Saturday, March 19, 2011

This blog and why I write it

I keep trying to write even when it hurts.  I keep trying to write about what hurts.  To write about what hurts me and what is still hurting foster children today.  I want to heal myself, but I also want to make a difference for those who are currently suffering in foster care.  For those who will suffer when they age out.  That’s why I started this blog.  It’s for me and for them.  I want the world to know what really happens to children in foster care in the United States.  I want the world to know that the pain doesn’t go away just because you turned 18.  The US tells the rest of the world how to treat and govern people yet the American government abuses, neglects and abandons its own children.  I want the world to see what really happens to children in foster care.  What really happened to me and what will really happen to more children if nothing changes.

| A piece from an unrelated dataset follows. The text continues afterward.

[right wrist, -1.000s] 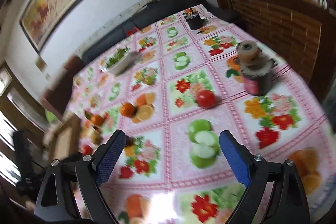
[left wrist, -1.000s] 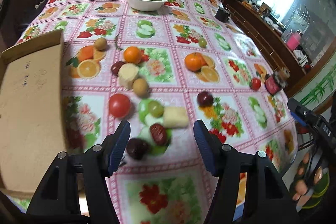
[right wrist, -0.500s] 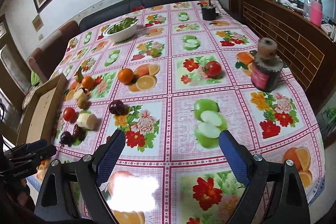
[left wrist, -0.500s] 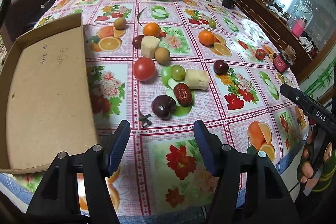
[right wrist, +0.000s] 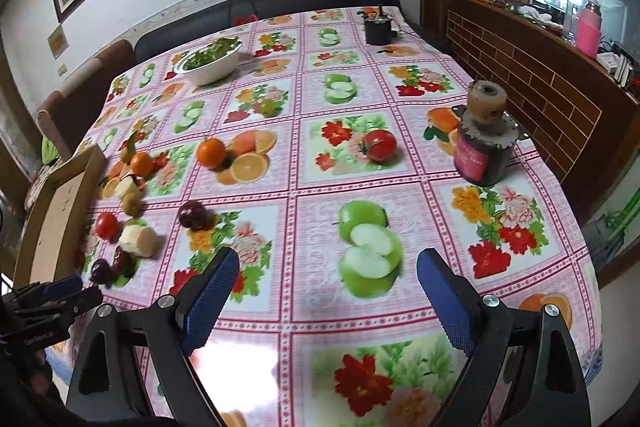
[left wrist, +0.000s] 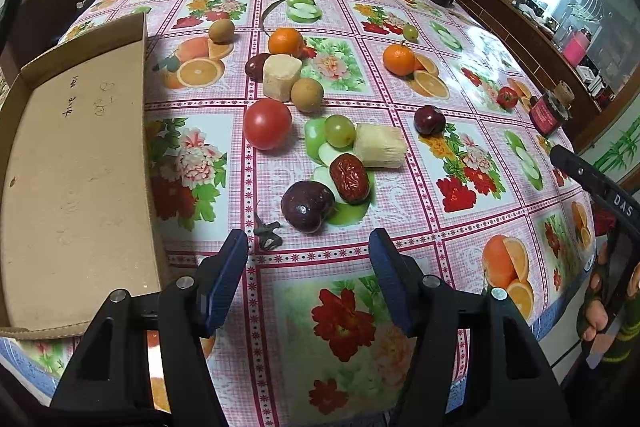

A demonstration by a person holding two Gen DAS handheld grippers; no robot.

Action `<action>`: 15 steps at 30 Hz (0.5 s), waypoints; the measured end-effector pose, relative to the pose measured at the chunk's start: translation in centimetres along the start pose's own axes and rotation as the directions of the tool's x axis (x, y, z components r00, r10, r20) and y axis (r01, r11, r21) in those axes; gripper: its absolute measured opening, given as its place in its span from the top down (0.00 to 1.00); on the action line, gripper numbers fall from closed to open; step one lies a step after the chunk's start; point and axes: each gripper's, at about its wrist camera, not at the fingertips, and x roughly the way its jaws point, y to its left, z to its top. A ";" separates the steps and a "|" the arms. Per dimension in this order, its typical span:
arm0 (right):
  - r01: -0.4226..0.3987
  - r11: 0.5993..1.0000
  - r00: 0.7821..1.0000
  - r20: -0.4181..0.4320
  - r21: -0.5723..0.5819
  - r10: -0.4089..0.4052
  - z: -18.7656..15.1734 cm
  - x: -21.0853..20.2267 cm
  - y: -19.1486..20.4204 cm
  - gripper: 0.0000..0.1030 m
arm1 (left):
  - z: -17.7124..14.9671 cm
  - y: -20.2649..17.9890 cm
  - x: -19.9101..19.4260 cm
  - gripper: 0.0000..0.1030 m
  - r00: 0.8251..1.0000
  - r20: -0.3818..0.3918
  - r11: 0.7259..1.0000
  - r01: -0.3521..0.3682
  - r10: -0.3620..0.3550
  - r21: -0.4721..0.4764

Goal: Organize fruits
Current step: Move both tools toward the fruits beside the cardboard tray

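The left gripper (left wrist: 308,267) hangs over the near edge of the worktop (left wrist: 400,235), jaws open with nothing between them; just beyond lie a dark plum (left wrist: 307,205) touching a red date (left wrist: 349,178). Further on sit a green grape (left wrist: 340,131), a pale cut piece (left wrist: 380,146) and a red tomato (left wrist: 267,123), with the cardboard tray (left wrist: 72,163) beside them at left. The right gripper (right wrist: 328,295) hovers above printed apples, jaws open and empty; further off lie another tomato (right wrist: 380,145) and an orange (right wrist: 211,153).
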 end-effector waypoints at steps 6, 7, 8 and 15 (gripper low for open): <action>0.017 1.000 1.000 -0.018 0.013 -0.017 0.7 1.2 -0.5 0.11 | 0.2 0.1 0.2 0.40 1.000 -0.003 1.000 -0.003 0.003 0.006; 0.017 1.000 1.000 -0.021 0.014 -0.017 0.8 1.3 -0.6 0.11 | 0.2 0.2 0.3 0.40 1.000 -0.003 1.000 -0.005 0.005 0.006; 0.016 1.000 1.000 -0.022 0.015 -0.016 0.8 1.4 -0.6 0.11 | 0.3 0.3 0.4 0.40 1.000 -0.005 1.000 -0.007 0.007 0.006; 0.007 1.000 0.999 -0.033 0.020 -0.007 1.3 2.4 -1.0 0.13 | 1.1 0.5 1.0 0.40 1.000 -0.007 1.000 -0.005 0.005 0.008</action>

There are those who have questioned what I have written in this blog.  Some have said that my memories are flawed because they are the memories of a child.  Some of have said that my mother could not have been as abusive as I say if her rights were not terminated until I was 8 years old.  Some say that I make blanket statements and don’t show the other side of the story.  I don’t write about how hard it is for biological parents to lose their children.  I don’t really know what to say to those people.  While I’m sure my adult mind would process what happened to me as a child differently than my child mind did, I have experiences, memories, the scars on my body and my soul as well as hospital records, police reports, and CPS records that verify that my memories are valid.  My story is valid.  My pain is valid. 

This blog is not about what is right and wrong with adoption in the world today.  This blog is not about the politics involved in adoption.  It’s not about people who are angry and sad about being adopted or those who are angry about losing their children.  This blog is about foster children.  This blog is about growing up without a family.  It’s about what happens when children age of foster care without a family.  It’s about me and what I lived through.  It’s about former foster children and those just entering the system.  It’s about giving a human identity to the statistics.  It’s not easy to put myself out here like this.  It’s not easy to write my most painful and shameful secrets and feelings and put it up for everyone to see and judge, but I am doing it for the little girl I used to be and for the little girls and boys who will go through what I went through.  Maybe many people don’t really want to hear what happens to children in foster care and when they age out without a family.  All I can do is ask them to please not read my blog. 

I write about my feelings today and my feelings when I was growing up because I’m twenty-something and I’m still struggling to survive.  I’m twenty-something and I still want a family.  I still want a mom.  I still want to be adopted.  I still want someone to want me, to keep me.  I know it will never happen for me but the pain and yearning will never stop.  It will never go away.  Ever.  The only thing I have ever wanted in life is a family and no amount of therapy, medication, or blogging can ever give me that.

I want to be a source of hope for the kids who are aging out of foster care but how do I do that when I feel so hopeless?  I can’t even be a source of hope for myself.  I have so many thoughts and so many words, but none of them are adequate to describe what it feels like to be born to a mother that doesn’t want you or love you and then to be stuck in a system of revolving families that reject you until you turn 18 and have absolutely no one in life.  No words can adequately describe what it feels like to feel so unwanted and unloved your whole life.  That the only constant in your life is that people always leave you.  That is my experience.  People come into my life, wait until I care about them, and then dump me.  I know that people come and go in the lives of most people, but most people have a base of people that never leave them, of people that have always been there.  People that know them and love them no matter what.  I have NEVER had that.  I will never have that.  Too many foster children will never have that.  That is why I write.